==== Information shown

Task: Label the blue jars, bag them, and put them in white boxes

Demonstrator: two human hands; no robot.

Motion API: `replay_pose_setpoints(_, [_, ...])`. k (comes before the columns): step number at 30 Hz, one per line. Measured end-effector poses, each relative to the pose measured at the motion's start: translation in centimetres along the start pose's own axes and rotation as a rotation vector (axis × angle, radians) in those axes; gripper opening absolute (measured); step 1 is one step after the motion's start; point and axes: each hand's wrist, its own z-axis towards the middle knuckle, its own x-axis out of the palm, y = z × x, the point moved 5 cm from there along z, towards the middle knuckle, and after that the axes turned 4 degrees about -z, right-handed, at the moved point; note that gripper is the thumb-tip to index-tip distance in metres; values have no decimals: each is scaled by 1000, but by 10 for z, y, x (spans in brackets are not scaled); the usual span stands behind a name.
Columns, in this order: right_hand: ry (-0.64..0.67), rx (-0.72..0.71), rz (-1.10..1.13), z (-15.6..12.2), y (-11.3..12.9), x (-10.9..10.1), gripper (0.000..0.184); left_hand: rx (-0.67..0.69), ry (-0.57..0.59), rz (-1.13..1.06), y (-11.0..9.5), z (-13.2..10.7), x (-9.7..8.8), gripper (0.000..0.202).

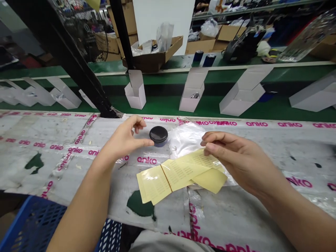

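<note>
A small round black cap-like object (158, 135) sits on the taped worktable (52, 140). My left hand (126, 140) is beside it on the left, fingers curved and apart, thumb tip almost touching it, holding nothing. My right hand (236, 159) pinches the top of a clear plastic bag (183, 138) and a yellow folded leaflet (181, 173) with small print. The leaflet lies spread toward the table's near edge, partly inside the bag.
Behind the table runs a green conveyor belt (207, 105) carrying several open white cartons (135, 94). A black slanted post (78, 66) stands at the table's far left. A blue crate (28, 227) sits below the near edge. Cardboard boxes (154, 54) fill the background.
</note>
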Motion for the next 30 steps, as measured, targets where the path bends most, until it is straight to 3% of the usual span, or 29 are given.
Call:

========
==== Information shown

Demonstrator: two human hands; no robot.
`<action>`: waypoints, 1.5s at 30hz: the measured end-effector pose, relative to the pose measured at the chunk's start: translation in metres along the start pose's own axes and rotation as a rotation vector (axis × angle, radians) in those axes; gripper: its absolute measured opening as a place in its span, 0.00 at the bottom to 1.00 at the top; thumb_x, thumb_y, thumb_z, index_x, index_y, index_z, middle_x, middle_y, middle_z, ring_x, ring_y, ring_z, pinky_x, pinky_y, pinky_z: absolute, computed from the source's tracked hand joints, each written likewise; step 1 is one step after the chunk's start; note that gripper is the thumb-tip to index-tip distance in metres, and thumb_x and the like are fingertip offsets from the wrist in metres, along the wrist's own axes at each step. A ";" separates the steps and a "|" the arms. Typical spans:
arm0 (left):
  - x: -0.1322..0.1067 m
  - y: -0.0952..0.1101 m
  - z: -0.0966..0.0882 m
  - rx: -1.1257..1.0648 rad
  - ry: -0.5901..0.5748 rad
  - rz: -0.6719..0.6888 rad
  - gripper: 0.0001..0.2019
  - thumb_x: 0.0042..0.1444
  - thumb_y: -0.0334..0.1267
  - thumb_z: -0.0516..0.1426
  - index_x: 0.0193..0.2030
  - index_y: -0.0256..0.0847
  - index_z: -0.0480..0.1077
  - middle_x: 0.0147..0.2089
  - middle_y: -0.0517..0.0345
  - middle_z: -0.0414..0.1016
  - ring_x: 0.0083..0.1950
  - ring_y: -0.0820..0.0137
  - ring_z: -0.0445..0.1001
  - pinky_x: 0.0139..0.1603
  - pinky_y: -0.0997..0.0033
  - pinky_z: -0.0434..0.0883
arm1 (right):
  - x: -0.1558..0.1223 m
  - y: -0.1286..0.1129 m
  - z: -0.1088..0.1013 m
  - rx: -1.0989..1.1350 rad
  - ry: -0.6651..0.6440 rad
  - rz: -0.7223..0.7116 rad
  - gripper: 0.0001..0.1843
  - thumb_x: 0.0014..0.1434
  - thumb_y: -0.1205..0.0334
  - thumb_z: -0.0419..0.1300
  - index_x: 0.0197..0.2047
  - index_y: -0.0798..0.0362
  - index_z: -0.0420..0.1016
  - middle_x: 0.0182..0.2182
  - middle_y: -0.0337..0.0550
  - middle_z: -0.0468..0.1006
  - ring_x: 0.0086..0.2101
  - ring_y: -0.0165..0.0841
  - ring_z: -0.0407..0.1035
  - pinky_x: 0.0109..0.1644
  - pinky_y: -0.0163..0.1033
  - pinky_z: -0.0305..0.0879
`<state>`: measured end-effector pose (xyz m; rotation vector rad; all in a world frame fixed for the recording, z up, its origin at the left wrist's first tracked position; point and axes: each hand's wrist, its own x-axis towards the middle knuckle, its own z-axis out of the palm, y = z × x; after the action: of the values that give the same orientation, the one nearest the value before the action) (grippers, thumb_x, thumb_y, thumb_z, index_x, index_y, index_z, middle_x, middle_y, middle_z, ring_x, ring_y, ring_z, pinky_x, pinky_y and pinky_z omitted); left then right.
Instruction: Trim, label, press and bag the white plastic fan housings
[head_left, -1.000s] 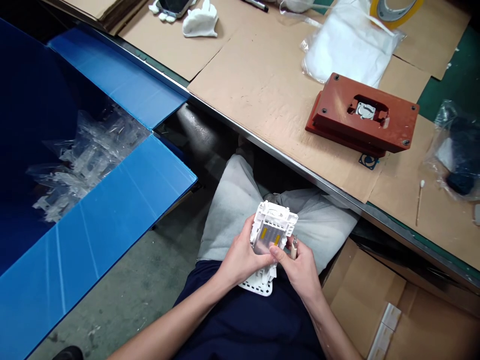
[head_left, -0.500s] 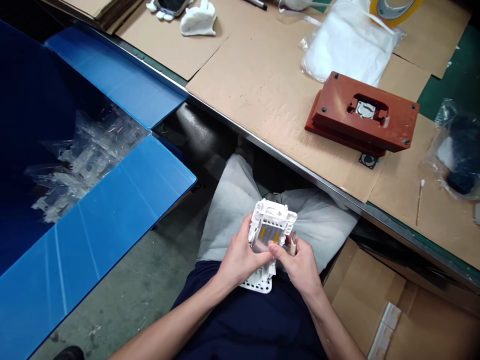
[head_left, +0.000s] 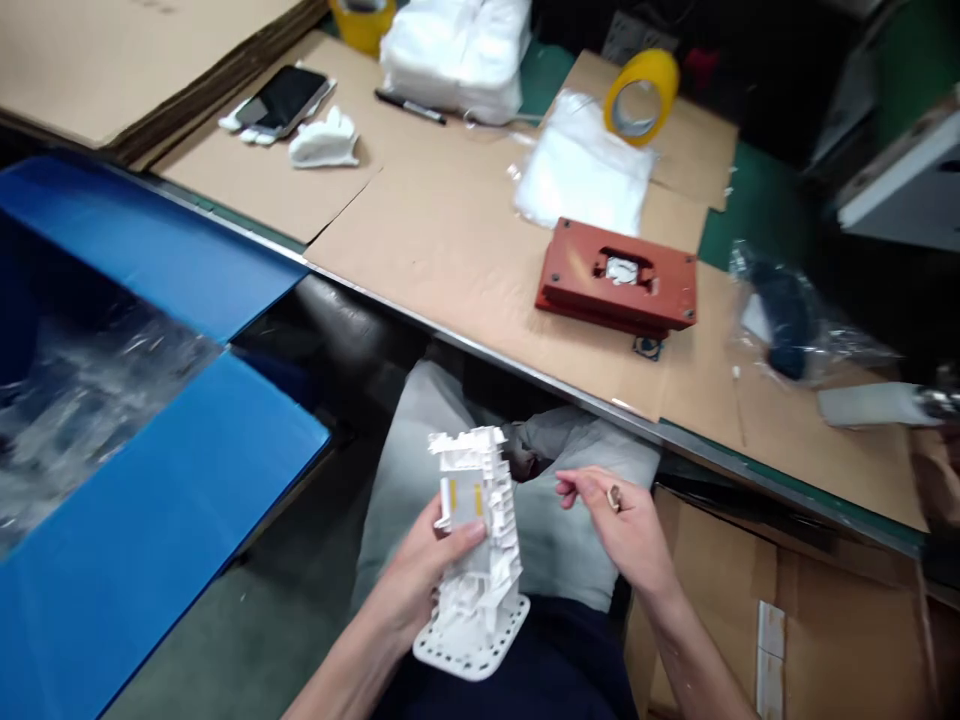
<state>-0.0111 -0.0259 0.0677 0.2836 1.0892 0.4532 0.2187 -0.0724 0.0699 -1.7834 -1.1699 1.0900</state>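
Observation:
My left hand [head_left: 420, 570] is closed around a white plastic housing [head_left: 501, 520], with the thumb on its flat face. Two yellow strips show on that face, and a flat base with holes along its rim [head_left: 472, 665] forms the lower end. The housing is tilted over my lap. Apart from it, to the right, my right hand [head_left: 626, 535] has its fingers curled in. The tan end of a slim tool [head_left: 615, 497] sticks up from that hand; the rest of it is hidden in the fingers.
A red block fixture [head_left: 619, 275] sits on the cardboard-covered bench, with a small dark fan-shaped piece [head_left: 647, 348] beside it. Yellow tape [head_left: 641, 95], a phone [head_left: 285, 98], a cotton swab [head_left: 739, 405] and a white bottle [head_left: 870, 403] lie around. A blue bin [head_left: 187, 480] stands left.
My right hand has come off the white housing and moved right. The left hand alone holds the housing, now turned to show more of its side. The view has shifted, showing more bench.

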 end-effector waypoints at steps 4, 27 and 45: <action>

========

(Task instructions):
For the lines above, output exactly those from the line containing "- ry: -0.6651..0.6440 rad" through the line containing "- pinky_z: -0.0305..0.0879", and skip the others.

(Answer box):
  - ry: -0.6651..0.6440 rad
  - rz: -0.7223..0.7116 rad
  - gripper: 0.0001..0.1843
  - thumb_x: 0.0014..0.1434
  - thumb_y: -0.1205..0.0334
  - thumb_z: -0.0419..0.1300
  - index_x: 0.0197..0.2047
  - index_y: -0.0798..0.0362
  - index_z: -0.0420..0.1016
  - middle_x: 0.0182..0.2182
  - middle_y: -0.0337..0.0550
  - middle_z: -0.0468..0.1006
  - ring_x: 0.0086..0.2101
  - ring_y: -0.0165..0.0841
  - ring_z: -0.0407..0.1035
  - pinky_x: 0.0109..0.1644
  - pinky_y: -0.0163..0.1033
  - pinky_z: -0.0305..0.0879

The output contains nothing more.